- RECORD EXTRACTS -
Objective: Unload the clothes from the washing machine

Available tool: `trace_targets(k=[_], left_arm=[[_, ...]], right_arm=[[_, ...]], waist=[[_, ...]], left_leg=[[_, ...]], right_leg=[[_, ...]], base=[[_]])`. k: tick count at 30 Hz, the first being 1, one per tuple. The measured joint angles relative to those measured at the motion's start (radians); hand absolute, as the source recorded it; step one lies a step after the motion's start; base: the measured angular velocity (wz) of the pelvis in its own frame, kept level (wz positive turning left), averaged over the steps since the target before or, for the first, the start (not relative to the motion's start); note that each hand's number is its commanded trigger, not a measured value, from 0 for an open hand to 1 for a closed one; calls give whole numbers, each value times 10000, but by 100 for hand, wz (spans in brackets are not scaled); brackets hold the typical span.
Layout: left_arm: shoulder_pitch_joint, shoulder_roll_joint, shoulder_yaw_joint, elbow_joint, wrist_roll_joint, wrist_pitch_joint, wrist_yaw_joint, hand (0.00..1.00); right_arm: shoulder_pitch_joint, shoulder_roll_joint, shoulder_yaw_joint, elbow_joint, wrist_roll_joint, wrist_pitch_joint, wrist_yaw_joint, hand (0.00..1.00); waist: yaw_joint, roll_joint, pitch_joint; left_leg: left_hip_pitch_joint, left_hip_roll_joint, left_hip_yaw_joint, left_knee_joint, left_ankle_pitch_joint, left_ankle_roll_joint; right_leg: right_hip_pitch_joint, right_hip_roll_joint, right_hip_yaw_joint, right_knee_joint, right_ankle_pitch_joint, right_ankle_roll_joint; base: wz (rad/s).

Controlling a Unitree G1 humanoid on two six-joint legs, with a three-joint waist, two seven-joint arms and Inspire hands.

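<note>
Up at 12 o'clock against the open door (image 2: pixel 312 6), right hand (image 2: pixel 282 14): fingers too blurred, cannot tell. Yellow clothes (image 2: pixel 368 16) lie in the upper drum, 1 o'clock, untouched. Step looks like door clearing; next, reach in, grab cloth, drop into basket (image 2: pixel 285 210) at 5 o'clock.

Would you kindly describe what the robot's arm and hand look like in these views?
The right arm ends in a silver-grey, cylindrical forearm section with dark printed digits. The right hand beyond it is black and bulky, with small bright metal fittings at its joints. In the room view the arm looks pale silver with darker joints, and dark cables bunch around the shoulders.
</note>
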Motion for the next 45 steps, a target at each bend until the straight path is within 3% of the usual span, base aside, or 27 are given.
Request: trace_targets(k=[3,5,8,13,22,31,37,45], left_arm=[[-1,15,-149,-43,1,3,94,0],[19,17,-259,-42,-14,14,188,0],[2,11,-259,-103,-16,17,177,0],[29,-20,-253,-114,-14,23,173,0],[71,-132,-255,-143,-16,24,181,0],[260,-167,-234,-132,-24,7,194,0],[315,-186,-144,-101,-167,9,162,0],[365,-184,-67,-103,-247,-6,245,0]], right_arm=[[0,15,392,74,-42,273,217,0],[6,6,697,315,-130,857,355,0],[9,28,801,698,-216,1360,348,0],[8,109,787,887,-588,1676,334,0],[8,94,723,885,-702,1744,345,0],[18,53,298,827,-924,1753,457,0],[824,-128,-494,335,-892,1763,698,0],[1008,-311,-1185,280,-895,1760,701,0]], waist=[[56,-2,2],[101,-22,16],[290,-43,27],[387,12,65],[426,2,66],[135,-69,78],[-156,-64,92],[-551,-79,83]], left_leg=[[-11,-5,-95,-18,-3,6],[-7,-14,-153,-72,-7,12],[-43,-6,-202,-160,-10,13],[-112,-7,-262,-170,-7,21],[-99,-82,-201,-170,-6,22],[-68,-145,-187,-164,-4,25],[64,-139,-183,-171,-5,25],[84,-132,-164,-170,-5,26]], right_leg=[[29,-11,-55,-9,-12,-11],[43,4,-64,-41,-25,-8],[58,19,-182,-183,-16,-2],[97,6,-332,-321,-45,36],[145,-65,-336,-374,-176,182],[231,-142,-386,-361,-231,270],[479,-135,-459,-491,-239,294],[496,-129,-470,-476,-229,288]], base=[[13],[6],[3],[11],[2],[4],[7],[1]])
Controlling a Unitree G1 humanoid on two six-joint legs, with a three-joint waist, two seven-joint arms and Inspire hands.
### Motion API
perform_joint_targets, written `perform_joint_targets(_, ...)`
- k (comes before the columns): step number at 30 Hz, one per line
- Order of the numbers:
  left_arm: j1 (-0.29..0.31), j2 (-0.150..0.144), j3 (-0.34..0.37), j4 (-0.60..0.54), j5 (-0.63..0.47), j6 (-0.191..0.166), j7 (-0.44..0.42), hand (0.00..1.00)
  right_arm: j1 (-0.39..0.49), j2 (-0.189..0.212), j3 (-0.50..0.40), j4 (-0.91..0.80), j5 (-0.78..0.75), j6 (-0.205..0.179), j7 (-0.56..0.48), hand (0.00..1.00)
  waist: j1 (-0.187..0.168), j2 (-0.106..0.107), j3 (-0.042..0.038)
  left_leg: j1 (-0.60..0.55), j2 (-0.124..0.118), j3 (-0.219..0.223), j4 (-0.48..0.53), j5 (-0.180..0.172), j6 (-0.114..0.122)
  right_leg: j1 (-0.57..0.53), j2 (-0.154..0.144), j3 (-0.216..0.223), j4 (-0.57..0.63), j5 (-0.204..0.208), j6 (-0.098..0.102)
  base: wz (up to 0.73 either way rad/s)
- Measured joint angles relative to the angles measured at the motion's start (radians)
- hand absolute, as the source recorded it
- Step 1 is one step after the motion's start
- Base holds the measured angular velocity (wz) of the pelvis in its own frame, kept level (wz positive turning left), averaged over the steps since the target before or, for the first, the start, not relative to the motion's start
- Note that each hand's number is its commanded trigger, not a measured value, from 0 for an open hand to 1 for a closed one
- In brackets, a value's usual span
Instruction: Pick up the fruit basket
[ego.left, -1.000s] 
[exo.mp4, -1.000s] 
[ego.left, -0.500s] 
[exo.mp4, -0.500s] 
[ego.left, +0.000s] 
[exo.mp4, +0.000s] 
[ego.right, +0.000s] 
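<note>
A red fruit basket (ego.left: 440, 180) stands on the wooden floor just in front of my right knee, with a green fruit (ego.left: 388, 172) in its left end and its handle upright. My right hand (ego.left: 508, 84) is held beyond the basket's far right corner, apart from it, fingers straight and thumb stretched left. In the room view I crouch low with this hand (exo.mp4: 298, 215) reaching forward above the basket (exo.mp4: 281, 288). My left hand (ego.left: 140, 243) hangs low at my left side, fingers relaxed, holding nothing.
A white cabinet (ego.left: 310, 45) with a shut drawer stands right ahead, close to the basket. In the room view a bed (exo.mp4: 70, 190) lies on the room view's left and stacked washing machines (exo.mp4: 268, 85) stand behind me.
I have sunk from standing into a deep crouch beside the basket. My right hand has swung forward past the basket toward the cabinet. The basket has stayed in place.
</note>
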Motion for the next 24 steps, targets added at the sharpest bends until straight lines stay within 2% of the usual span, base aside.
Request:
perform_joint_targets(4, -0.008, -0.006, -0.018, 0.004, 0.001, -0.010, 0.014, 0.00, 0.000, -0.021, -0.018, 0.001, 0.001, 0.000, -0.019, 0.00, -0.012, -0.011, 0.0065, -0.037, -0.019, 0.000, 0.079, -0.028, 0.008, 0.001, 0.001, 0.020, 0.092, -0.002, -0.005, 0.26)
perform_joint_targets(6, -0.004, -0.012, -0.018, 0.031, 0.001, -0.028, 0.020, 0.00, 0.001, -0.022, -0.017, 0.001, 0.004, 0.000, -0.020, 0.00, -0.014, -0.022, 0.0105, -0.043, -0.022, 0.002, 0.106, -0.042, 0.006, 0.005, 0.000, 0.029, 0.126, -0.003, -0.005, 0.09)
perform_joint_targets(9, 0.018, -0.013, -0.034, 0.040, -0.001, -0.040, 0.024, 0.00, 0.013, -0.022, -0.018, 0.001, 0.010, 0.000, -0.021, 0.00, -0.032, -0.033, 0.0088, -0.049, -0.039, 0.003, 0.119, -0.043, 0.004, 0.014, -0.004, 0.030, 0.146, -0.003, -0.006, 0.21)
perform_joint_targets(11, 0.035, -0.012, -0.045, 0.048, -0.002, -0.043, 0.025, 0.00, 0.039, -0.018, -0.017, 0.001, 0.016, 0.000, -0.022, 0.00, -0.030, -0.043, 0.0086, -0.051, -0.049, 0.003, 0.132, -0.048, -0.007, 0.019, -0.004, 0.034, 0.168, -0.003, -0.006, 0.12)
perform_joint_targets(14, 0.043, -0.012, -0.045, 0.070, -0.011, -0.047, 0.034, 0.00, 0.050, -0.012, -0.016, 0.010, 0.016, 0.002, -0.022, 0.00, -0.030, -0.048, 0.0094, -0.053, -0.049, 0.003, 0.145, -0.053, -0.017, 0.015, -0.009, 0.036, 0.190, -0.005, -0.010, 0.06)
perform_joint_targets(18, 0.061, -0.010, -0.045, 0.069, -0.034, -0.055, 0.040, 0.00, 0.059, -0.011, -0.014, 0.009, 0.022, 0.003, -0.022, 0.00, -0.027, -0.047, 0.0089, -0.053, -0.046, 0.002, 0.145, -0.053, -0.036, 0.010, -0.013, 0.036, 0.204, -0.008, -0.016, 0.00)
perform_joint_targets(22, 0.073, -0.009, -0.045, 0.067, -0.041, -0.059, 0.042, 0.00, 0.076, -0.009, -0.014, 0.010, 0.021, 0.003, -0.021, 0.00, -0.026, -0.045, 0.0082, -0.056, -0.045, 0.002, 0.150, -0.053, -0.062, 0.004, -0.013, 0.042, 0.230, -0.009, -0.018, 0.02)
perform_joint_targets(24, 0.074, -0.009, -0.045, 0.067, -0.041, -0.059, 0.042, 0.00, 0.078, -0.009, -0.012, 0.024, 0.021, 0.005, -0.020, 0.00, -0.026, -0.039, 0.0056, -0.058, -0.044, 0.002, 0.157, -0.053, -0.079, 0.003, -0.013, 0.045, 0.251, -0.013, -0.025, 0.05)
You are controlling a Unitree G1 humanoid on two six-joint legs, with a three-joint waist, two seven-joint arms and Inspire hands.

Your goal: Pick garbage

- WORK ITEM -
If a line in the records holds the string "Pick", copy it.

- COMPLETED TASK -
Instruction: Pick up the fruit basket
Your goal: Pick garbage

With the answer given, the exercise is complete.